Party News Trip to Belfast
A report on a visit to a recent weekend education conference run by the World Socialist Party of Ireland.
With only 30 minutes left in which to cover 25 miles, hopes of catching the 1500 ferry from Holyhead were fading fast. We had been travelling 6½ hours; London was 250 miles behind us. Fate had, however, dealt the same blow to our comrades travelling separately in another vehicle. The Islington delegation had missed the boat. A further departure was due at 1715 on a different shipping line, but our tickets were non-transferrable, so we were unable to sail before 0300 the following morning.
The following afternoon, just across the Northern Ireland border, a young man was hitch-hiking to Belfast; of course, we invited him to join us. He got more than a lift, since by the time we reached our destination he had been well introduced to the principles of revolutionary socialism. Having greeted our comrades in Belfast, we prepared for the first evening of the conference. The Ulster People’s College is a richly decorated Victorian house in South Belfast. It was commented that Marx might have had a “buckle in his eye” to have seen workers enter such a place without at least tipping their hats. Inside, the lecture room was dominated by a beautifully made plaque proclaiming the socialist message: One World, One People.
The opening lecture was on The Socialist Alternative, which stimulated much discussion. Disappointingly, there had been no response from about twenty Leftist organisations who had been invited to attend a Challenge to the Left held the following morning, in which a panel of speakers argued that the Left has impeded the road to socialism. Then there was a lecture given on The Materialist Conception of History. This was particularly well attended (over 40 were there), partly due to a letter we had published the week before in the local paper, the Sunday News [SEE OTHER ARTICLE FROM THIS MONTH]. One of the highlights of the weekend was a stimulating lecture delivered by a Belfast member, on the socialist analysis of Irish history. There were also talks on the politics of Reformism, and the economics of the recession.
On the last day of the school, a period was set aside for general discussion. This opportunity was used to plan future activities for the Belfast Branch of the WSPI, which has now been revived after more than a decade of difficulties arising out of the violent conflicts of the city. The Socialist Party of Ireland was formed by the joining together of Belfast and Dublin socialist groups in 1950. Its name was changed to the World Socialist Party in 1958, to avoid confusion with nationalist and reformist groups misusing the term socialist. During the sixties, the Belfast branch fought elections for the City Council and the Stormont parliament. In the early seventies the Head Office was severely damaged by a bombing and then looted and vandalised by the “security” forces. It became impossible to find suitable premises and meetings had to be held in members’ homes until recently, when the Belfast and Armagh branches of the Party reorganised and a regular meeting place has been obtained.

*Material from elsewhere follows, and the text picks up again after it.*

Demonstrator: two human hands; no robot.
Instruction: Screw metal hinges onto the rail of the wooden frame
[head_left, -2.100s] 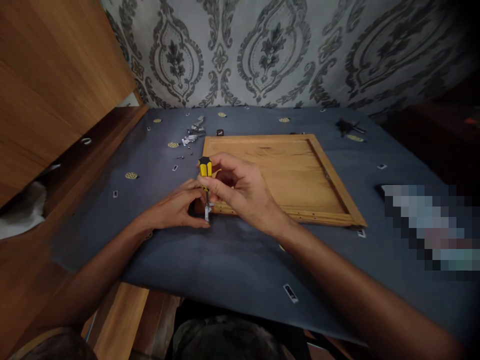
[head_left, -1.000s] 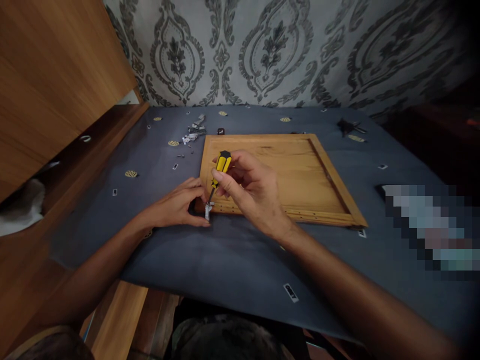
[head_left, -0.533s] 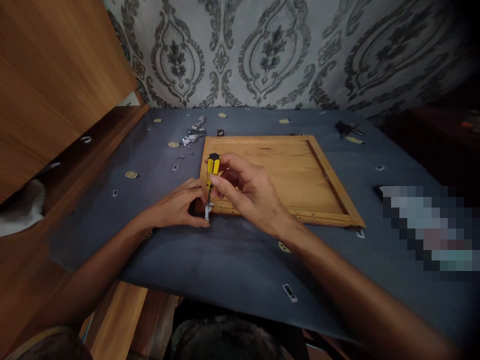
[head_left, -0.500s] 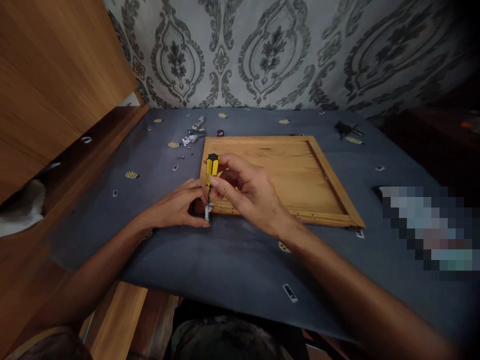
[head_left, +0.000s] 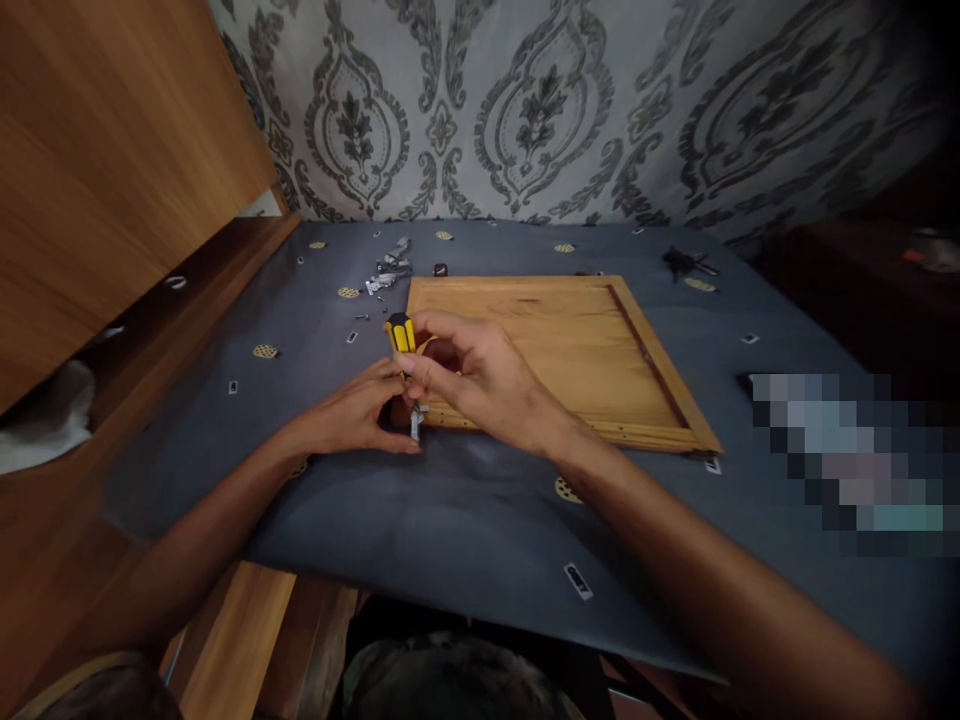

After the weekend conference ended, we were taken on a tour of the troubled areas of the city. Contrary to the picture received through the British media, the violence is limited on the whole to the most impoverished areas. The recession has also played its part in reducing whole districts to bleak, sparse wastelands. The only significant difference between the Catholic slums of the Falls Road and the Protestant slums of the Shankill was in the graffiti that lines their walls.
Crossing the border on our return journey, we were stopped and questioned. We explained that we stood for the abolition of wage-labour and of the profit system. A line of traffic built up behind as we argued this out, and the onlooking soldiers started to fidget impatiently with their machine-guns. The guard finally said that he was happy as he was — checking cars all day for incendiaries, with the permanent risk of being shot, and living on his meagre income.
Lunch on the boat back was appropriately run on free access; after paying £4 each customers can eat as much as they want. Obviously it had been calculated that people would not be able to eat more than £4 worth. So much for the capitalist claim that with free access people would never stop eating. Then, stopping at a telephone box just outside Bangor, we found that a pile of leaflets had been left, against the privatisation of Telecom. It was not long before a socialist response was added, establishing this as our first propaganda and information centre of the area. . . . The red sunset cast its long shadow over the Welsh mountains and we knew that wage-slavery would recommence in a few hours. Visiting our comrades in Belfast had been a brief but beneficial exercise, confirming that socialism is not a mythical beast confined to one part of the world; everywhere capitalism exists and is a breeding ground for socialism.